Burna Boy cresceu em Port Harcourt, no sul da Nigéria, na região do Delta do Níger, que tem passado por décadas de agitação, abusos dos direitos humanos e conflitos após o fim do domínio colonial – em parte ligados à degradação ambiental e à exploração das reservas de petróleo da região em benefício das empresas petrolíferas estrangeiras e das elites políticas da Nigéria. Durante décadas, o Delta do Níger tem sido uma “zona de sacrifício” – um local fortemente explorado e contaminado pela indústria petrolífera, com a permissão de sucessivos governos nigerianos. 


Burna Boy observa que a música “vem de muita raiva e dor, e de ter que testemunhar em primeira mão o que meu povo passa e como meu povo se vê”. Ele sublinha que as elites políticas não conseguiram desenvolver o país e melhorar a vida das pessoas. Por causa disso, as comunidades recorrem com frequência a protestos e rebeliões.
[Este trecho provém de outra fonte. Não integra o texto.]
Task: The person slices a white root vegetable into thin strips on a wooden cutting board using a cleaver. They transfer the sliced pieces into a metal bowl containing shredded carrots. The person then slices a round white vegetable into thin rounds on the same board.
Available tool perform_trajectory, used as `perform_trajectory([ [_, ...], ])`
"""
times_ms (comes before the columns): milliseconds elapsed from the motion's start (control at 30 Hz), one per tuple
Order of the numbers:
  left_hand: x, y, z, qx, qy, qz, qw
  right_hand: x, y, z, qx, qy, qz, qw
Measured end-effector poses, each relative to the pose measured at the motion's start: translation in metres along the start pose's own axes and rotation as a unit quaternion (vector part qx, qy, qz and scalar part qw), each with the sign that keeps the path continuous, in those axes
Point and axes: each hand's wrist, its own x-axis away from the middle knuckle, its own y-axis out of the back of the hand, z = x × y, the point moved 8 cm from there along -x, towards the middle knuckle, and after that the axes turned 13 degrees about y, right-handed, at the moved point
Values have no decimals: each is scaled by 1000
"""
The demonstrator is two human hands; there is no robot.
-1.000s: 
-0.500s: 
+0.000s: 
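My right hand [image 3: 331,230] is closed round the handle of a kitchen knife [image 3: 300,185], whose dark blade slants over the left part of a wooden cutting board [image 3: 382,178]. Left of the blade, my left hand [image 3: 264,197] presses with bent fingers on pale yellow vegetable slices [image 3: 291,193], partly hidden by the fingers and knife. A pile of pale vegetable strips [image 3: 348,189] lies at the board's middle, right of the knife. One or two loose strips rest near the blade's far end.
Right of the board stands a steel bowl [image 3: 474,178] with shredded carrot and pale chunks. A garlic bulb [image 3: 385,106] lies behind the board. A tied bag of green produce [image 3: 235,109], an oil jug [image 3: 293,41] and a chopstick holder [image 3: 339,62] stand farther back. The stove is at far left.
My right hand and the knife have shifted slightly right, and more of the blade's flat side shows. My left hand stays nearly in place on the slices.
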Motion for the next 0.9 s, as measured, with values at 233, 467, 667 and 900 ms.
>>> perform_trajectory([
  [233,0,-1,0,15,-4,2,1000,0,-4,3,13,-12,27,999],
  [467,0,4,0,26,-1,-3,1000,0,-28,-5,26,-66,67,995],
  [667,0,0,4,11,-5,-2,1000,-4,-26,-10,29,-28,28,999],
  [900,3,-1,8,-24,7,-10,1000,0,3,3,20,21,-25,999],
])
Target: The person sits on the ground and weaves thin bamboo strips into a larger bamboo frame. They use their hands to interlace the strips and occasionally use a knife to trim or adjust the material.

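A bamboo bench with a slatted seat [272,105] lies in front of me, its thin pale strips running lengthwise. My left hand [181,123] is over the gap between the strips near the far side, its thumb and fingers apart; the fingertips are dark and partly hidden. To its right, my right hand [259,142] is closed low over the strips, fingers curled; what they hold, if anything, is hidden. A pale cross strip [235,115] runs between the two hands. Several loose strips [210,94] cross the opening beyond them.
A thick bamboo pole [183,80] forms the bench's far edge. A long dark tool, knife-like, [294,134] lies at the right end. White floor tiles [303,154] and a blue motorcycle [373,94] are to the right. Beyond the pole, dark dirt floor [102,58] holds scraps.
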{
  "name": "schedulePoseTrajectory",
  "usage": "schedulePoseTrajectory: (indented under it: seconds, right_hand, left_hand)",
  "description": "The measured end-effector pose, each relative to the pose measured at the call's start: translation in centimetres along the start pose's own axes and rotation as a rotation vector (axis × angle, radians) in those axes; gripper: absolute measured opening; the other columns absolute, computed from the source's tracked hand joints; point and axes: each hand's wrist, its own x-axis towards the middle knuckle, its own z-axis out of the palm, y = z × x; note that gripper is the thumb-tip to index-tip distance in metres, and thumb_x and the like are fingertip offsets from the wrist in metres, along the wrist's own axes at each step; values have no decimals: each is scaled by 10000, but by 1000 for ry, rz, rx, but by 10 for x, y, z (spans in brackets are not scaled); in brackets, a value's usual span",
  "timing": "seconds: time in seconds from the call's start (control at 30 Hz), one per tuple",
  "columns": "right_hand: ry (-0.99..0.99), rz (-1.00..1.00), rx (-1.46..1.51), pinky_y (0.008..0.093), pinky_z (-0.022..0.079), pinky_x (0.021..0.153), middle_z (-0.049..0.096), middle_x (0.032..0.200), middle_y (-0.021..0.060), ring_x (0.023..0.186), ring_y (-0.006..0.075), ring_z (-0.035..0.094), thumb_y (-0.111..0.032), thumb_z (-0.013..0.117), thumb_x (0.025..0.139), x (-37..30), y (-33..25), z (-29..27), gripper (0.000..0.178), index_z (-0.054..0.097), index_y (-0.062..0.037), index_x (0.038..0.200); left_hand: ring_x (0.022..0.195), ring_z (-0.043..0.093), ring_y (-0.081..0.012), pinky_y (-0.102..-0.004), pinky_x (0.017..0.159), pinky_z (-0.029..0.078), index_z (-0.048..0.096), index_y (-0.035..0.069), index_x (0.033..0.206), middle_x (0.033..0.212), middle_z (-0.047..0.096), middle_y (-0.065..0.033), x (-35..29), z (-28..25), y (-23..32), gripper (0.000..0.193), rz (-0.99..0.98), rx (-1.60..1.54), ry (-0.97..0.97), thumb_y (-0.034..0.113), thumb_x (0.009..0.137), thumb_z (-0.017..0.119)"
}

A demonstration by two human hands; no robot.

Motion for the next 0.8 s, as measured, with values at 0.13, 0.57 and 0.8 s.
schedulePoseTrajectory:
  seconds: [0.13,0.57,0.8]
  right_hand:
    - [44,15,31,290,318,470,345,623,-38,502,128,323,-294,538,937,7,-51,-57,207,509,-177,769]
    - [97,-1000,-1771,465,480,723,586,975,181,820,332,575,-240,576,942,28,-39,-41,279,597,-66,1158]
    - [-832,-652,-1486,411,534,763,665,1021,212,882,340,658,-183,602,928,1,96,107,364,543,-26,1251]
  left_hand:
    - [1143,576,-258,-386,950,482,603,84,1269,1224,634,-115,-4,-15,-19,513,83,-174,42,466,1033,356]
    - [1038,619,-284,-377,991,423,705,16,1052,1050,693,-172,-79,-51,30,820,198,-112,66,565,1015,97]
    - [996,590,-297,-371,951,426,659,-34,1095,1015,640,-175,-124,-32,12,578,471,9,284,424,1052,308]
Isto também é destacado por Ebikabowei “Boyloaf” Victor-Ben, antigo comandante do Movimento para a Emancipação do Delta do Níger, cujo curto monólogo abre a canção: “Se o governo recusar (sic) desenvolver a região e continuar (sic ) a marginalização e a injustiça, a juventude ou as próximas pessoas que virão depois de nós, penso eu, serão mais brutais do que aquilo que fizemos.”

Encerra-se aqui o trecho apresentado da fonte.